→ **WHAT TO PRODUCE**: Look for the string "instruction" in the listing below and copy every line in which it appears.

→ **GIVEN RECORDS**:

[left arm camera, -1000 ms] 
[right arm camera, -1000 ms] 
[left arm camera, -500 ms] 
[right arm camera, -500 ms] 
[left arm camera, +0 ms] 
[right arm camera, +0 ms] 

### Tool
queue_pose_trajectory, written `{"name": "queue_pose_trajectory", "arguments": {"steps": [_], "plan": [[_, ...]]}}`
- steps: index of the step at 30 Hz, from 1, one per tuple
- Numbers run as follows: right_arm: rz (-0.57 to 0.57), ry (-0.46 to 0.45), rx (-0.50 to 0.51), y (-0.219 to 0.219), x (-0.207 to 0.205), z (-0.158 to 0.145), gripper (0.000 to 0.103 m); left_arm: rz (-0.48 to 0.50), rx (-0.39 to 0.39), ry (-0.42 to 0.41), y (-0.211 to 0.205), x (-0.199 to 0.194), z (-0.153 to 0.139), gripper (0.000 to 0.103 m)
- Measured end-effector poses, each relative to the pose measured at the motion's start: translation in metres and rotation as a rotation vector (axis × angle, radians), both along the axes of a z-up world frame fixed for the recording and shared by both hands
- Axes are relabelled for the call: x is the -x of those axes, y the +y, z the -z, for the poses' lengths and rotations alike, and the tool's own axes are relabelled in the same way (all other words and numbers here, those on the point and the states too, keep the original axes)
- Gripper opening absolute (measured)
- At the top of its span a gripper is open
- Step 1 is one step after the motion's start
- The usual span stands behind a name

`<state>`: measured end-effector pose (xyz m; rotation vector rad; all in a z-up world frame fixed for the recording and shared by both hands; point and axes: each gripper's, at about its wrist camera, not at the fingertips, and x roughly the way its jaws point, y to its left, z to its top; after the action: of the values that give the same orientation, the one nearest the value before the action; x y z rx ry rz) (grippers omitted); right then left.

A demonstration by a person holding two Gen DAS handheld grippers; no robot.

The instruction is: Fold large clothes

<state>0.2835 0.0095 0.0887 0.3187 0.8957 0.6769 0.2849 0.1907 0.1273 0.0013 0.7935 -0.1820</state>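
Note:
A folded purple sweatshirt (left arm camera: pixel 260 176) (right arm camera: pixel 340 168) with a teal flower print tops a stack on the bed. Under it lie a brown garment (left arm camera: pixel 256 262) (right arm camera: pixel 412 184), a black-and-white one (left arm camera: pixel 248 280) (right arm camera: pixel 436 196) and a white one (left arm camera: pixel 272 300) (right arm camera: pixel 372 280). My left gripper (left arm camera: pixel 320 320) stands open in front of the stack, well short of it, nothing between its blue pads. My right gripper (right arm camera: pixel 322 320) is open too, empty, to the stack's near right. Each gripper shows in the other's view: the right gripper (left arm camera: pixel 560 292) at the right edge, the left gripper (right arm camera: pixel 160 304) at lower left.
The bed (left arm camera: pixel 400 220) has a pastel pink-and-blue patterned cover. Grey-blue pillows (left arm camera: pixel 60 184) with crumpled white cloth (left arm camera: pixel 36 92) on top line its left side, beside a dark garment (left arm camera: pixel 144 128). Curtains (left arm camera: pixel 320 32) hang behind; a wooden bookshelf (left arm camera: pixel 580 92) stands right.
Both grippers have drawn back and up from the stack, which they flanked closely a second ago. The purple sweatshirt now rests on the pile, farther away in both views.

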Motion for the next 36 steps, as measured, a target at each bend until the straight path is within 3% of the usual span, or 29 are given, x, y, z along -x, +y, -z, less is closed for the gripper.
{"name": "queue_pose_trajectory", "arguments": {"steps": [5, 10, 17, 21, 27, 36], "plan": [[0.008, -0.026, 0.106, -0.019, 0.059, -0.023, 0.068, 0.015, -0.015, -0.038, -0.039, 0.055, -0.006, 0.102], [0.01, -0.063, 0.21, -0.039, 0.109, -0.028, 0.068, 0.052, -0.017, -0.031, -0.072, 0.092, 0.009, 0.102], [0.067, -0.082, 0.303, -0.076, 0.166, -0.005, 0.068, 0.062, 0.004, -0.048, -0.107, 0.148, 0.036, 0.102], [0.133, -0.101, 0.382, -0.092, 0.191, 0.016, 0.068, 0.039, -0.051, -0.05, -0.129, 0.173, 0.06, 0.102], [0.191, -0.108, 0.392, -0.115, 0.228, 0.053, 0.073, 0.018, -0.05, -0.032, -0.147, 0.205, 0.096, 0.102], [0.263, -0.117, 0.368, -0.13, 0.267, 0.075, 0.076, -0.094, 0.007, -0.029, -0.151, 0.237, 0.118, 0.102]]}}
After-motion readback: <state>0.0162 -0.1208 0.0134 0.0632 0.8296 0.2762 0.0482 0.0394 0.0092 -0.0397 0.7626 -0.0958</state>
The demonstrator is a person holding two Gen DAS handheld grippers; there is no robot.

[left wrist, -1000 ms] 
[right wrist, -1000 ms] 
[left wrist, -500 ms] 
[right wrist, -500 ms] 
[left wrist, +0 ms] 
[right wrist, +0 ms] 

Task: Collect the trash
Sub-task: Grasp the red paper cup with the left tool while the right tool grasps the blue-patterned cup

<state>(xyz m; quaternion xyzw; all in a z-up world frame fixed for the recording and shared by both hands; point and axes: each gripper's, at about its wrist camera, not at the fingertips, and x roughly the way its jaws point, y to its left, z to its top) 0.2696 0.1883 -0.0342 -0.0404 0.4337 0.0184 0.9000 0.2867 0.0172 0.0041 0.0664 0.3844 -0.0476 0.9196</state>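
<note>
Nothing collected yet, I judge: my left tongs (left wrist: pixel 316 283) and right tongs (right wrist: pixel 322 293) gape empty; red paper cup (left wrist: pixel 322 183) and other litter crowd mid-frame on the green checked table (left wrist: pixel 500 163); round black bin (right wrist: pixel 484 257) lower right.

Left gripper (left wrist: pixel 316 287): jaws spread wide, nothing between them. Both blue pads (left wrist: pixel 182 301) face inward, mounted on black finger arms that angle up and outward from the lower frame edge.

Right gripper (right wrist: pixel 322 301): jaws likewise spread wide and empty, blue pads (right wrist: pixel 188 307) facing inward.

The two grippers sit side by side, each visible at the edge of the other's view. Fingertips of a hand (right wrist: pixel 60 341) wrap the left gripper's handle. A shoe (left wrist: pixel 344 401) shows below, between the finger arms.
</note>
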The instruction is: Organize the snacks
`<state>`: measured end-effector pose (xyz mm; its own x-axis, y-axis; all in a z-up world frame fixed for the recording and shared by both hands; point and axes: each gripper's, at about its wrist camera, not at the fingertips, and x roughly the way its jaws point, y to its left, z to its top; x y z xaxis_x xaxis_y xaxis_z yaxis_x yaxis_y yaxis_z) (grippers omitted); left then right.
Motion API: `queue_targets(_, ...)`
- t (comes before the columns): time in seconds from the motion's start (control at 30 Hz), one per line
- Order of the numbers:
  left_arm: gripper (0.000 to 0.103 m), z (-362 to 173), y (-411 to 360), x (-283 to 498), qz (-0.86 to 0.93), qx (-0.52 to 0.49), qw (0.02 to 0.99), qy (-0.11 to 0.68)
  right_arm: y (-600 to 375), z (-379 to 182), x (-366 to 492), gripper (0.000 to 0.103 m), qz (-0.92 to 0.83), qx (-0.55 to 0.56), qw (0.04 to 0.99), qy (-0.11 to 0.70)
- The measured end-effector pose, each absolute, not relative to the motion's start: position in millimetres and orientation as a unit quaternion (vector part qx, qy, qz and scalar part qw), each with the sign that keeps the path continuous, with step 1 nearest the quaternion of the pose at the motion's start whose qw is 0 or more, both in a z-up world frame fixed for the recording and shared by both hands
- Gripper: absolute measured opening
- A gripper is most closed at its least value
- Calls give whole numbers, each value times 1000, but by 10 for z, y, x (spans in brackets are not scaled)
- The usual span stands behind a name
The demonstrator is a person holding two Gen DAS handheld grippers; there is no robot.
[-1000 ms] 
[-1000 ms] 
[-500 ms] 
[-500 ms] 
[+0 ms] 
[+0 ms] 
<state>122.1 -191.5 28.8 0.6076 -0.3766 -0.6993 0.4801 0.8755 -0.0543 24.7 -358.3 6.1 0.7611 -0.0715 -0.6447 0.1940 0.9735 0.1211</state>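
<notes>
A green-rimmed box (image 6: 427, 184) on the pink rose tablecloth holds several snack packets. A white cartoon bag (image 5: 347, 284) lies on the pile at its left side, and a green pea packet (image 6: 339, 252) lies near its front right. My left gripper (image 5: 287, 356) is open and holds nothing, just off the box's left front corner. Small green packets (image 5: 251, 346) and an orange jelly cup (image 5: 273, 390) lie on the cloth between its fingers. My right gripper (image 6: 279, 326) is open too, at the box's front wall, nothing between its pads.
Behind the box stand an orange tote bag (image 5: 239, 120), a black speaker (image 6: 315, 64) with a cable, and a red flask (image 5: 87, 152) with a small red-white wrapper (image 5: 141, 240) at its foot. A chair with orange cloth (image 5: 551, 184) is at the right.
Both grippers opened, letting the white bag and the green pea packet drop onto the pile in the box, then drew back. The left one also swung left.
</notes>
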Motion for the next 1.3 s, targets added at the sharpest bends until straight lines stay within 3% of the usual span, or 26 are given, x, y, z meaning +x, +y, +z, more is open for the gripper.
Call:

→ **RESPONSE TO THE TASK**:
The instruction is: Fold large clothes
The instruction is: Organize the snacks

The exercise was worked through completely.